Boaba’ my paternal grandmother, is a loud, ‘like it or lump it’ kind of woman. While other elders wear somber pherans of various mothy hues, her signature pheran is a loud turquoise blue. Being a child in her vicinity, how captivating it is, to see her hand dip inside the pocket of that pheran! Often there is a penny for me or a ching’gam (bubble gum ), a hard candy to suck on, sometimes a walnut or two ready to be cracked. Always a surma pouch filled with pestled kohl she has ground with her own hands, for sure a box of matchsticks and finally a  hand made wooden handled pocket knife of a rough and simple design.

The knife comes out for all manner of things. My favorite – to peel an apple in one sitting. The iron grey blade running all the way round and round the apple body, leaves Boaba with a red ribbon of peel which she saves for herself while she carves the remaining naked apple in slices and places them piece by piece in my chubby grubby five year old hands. Together both of us delight in the sweet sour crunch, making light work of flesh and peel, destroying all evidence of its existence. Like a secret not to be shared with anyone else.

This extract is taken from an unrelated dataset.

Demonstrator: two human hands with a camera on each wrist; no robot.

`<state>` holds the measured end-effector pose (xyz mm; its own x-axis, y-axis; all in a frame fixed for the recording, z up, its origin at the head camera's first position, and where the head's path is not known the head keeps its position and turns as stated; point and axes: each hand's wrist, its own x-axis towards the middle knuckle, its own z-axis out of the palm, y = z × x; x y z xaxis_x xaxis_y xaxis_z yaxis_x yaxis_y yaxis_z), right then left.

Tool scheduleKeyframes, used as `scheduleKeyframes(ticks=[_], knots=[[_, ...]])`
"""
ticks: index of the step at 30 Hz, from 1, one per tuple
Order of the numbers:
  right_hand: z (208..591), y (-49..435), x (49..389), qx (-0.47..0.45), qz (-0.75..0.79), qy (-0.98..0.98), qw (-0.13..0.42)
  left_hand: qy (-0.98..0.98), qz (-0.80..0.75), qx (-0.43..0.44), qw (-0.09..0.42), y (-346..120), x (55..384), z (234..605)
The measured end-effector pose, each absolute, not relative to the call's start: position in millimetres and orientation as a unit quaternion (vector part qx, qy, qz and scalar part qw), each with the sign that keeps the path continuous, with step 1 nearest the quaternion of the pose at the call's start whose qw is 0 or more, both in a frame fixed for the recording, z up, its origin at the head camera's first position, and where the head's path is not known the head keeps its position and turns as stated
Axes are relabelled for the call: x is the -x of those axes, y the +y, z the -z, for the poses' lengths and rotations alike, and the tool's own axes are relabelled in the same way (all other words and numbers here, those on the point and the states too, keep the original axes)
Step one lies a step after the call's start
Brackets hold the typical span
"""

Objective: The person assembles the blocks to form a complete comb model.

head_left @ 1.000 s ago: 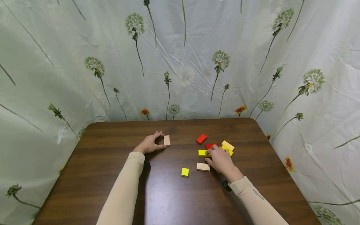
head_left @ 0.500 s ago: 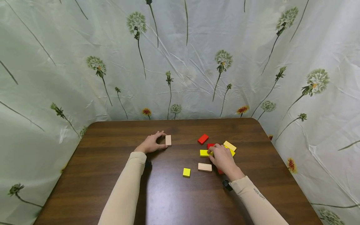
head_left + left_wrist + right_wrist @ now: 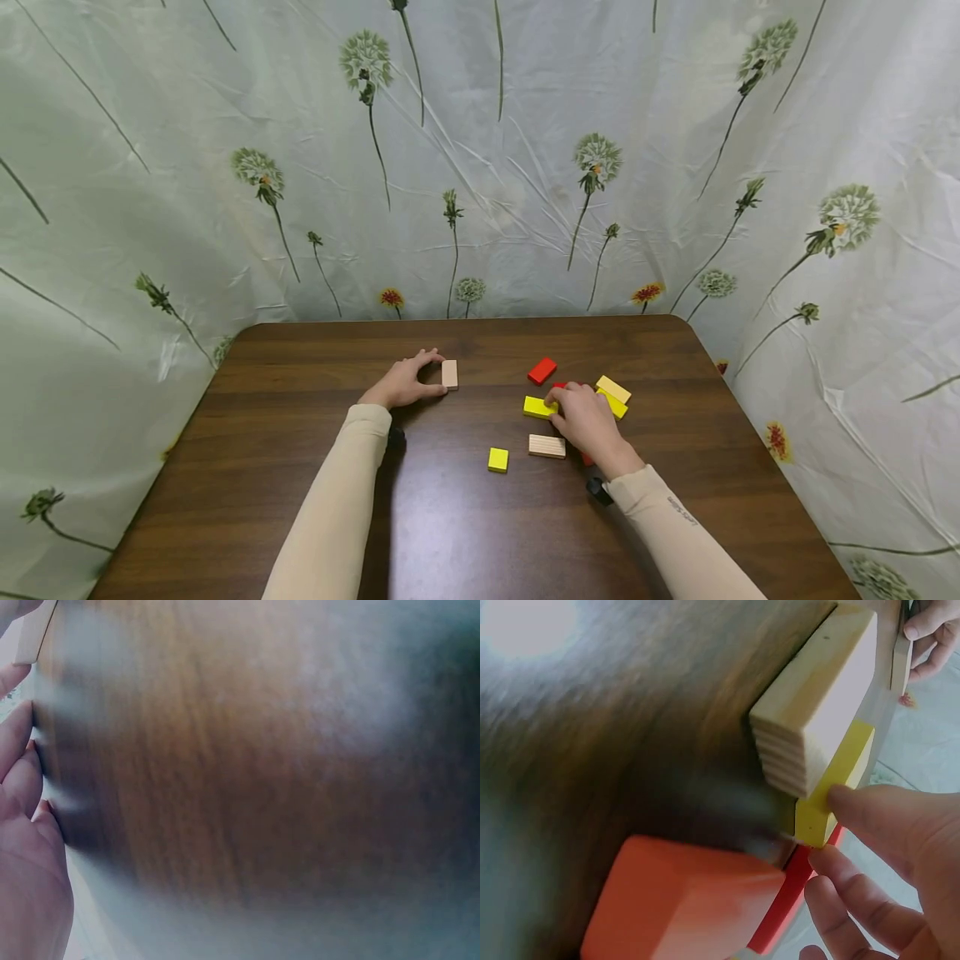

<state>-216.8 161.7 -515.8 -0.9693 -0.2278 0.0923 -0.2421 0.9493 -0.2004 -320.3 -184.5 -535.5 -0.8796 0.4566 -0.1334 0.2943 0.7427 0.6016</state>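
At the left, my left hand (image 3: pixel 402 385) pinches a pale wooden block (image 3: pixel 449 375) by its two ends, between thumb and fingers. In the left wrist view only a corner of that block (image 3: pixel 32 634) shows at the top left. My right hand (image 3: pixel 591 421) pinches the end of a yellow block (image 3: pixel 537 407) with thumb and fingertips; the right wrist view shows the thumb on its side (image 3: pixel 846 761). A red block (image 3: pixel 784 900) lies right beside the fingertips, mostly covered by the hand in the head view.
A striped wooden block (image 3: pixel 547 447) and a small yellow block (image 3: pixel 498 460) lie nearer on the brown table (image 3: pixel 300 500). Farther back is a red block (image 3: pixel 542 371). Right of the hand are a pale yellow block (image 3: pixel 613 389) and another yellow block (image 3: pixel 615 405). A flowered curtain (image 3: pixel 517 208) hangs behind.
My right thumb and fingers have come together on the yellow block, and it has shifted slightly left with the hand. The left hand stays in place with the wooden block.
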Motion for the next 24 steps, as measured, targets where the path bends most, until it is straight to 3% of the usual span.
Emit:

I can’t remember how old I was, a teen probably, when as usual the knife came out for some task and I reminisced with her how much I used to love watching the knife form that ribbon of peel. She laughed and said –

‘Lagï balāi’ (her usual term of endearment for me –  ‘let me take on all the misfortune fate may have in store for you’) then she folded the knife and placed it in my hand. ‘Thav pānas æthι’

“Keep it with yourself’. 

Back home in England, I placed it inside a carved walnut wood box. It lay in the red velvet lining,  unused for years. In moments of nostalgia for Kashmir  I would open the box, anticipating the initial resistance and then the still lingering smell of wood mixed with a faint tinge of mothballs and freshly ironed cotton. With every opening of the box I worried at the future inevitable loss of this fragrance captured in time.  In my English bedroom of powder blue flowered wallpaper, strewn with the usual books and belongings  from a teenage girl’s life, the knife sat incongruous. As if an artifact from another time.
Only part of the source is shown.